* **EXERCISE DIRECTIONS**
Give the listing again word for word, excluding the pictures it contains.
((
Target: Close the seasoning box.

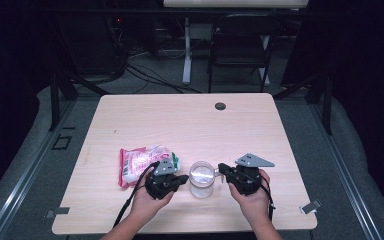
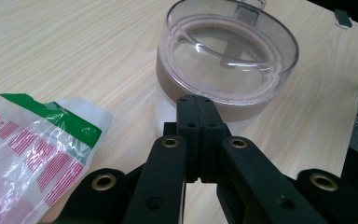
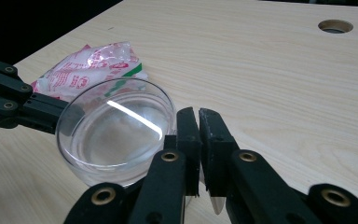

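With both the left gripper (image 1: pixel 182 178) and right gripper (image 1: pixel 222 170) clenched on nothing, flanking the clear lidded jar (image 1: pixel 201 178) near the worktop's (image 1: pixel 180 120) front edge beside the snack packet (image 1: pixel 140 162), 1 careless nudge could topple it.

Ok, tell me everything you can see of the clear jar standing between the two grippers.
The jar is a short, round, see-through container, plastic by its look, standing upright near the front edge of the table. A clear lid with a raised rim and a small tab covers its mouth. Nothing can be made out inside it. The pink and green packet lies to its left, apart from it. The left gripper points at its side with jaws shut; the right gripper, also shut, sits at its other side. Contact cannot be told.
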The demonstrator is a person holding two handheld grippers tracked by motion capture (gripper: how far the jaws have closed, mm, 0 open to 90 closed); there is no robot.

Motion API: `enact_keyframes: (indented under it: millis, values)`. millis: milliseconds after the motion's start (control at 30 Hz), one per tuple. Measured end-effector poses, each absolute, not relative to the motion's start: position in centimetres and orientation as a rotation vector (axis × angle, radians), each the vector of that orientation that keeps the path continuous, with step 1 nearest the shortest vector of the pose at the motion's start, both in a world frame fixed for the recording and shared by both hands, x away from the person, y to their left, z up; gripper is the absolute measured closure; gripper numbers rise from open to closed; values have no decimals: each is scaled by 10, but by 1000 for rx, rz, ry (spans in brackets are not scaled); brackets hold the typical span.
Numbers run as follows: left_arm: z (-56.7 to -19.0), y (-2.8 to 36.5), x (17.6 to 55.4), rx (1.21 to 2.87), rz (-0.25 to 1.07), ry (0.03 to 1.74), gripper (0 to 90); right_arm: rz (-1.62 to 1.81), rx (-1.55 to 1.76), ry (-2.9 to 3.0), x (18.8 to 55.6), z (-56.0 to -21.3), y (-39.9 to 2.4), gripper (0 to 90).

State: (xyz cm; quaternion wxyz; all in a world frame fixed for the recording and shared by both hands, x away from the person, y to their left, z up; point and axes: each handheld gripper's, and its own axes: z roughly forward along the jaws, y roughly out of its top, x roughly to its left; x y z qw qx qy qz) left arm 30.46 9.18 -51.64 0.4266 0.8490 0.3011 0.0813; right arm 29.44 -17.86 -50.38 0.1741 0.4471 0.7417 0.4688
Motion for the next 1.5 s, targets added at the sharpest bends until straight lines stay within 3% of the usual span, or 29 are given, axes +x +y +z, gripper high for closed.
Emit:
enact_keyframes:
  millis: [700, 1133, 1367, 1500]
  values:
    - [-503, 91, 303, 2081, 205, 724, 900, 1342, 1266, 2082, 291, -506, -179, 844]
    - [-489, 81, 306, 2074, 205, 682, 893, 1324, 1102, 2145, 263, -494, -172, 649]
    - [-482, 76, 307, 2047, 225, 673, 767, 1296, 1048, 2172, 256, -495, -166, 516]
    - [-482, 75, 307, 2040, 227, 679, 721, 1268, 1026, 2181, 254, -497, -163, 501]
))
* **EXPECTED OUTPUT**
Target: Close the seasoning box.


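With both the left gripper (image 1: pixel 182 178) and right gripper (image 1: pixel 222 170) clenched on nothing, flanking the clear lidded jar (image 1: pixel 201 178) near the worktop's (image 1: pixel 180 120) front edge beside the snack packet (image 1: pixel 140 162), 1 careless nudge could topple it.

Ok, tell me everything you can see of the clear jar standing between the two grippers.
The jar is a short, round, see-through container, plastic by its look, standing upright near the front edge of the table. A clear lid with a raised rim and a small tab covers its mouth. Nothing can be made out inside it. The pink and green packet lies to its left, apart from it. The left gripper points at its side with jaws shut; the right gripper, also shut, sits at its other side. Contact cannot be told.
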The demonstrator is a person holding two handheld grippers tracked by motion capture (gripper: how far the jaws have closed, mm, 0 open to 90 closed); there is no robot.

Motion API: `enact_keyframes: (indented under it: millis, values)`. millis: milliseconds after the motion's start (control at 30 Hz), one per tuple. Measured end-effector poses, each absolute, not relative to the motion's start: position in centimetres and orientation as a rotation vector (axis × angle, radians), each the vector of that orientation that keeps the path continuous, with step 1 nearest the shortest vector of the pose at the motion's start, both in a world frame fixed for the recording and shared by both hands, x away from the person, y to their left, z up; gripper is the absolute measured closure; gripper numbers rise from open to closed; values have no decimals: each is scaled by 10, but by 1000 for rx, rz, ry (spans in brackets are not scaled); brackets hold the typical span.
Numbers run as follows: left_arm: z (-56.7 to -19.0), y (-2.8 to 36.5), x (17.6 to 55.4), rx (1.21 to 2.87), rz (-0.25 to 1.07), ry (0.03 to 1.74), gripper (0 to 90); right_arm: rz (-1.62 to 1.81), rx (-1.55 to 1.76), ry (-2.9 to 3.0), x (18.8 to 55.6), z (-56.0 to -21.3), y (-39.9 to 2.4), gripper (0 to 90).

State: (xyz cm; quaternion wxyz; all in a world frame fixed for the recording and shared by both hands, x away from the person, y to their left, z up; point and axes: each handheld gripper's, and its own axes: z roughly forward along the jaws, y roughly out of its top, x roughly to its left; x y z qw qx qy qz) left arm 30.46 9.18 -51.64 0.4266 0.8490 0.3011 0.0813; right arm 29.44 -17.86 -50.38 0.1741 0.4471 0.7417 0.4688
Motion for the next 1.5 s, targets added at the sharpest bends until straight lines stay within 3% of the usual span, or 29 are given, axes +x +y +z, gripper high for closed.
Emit:
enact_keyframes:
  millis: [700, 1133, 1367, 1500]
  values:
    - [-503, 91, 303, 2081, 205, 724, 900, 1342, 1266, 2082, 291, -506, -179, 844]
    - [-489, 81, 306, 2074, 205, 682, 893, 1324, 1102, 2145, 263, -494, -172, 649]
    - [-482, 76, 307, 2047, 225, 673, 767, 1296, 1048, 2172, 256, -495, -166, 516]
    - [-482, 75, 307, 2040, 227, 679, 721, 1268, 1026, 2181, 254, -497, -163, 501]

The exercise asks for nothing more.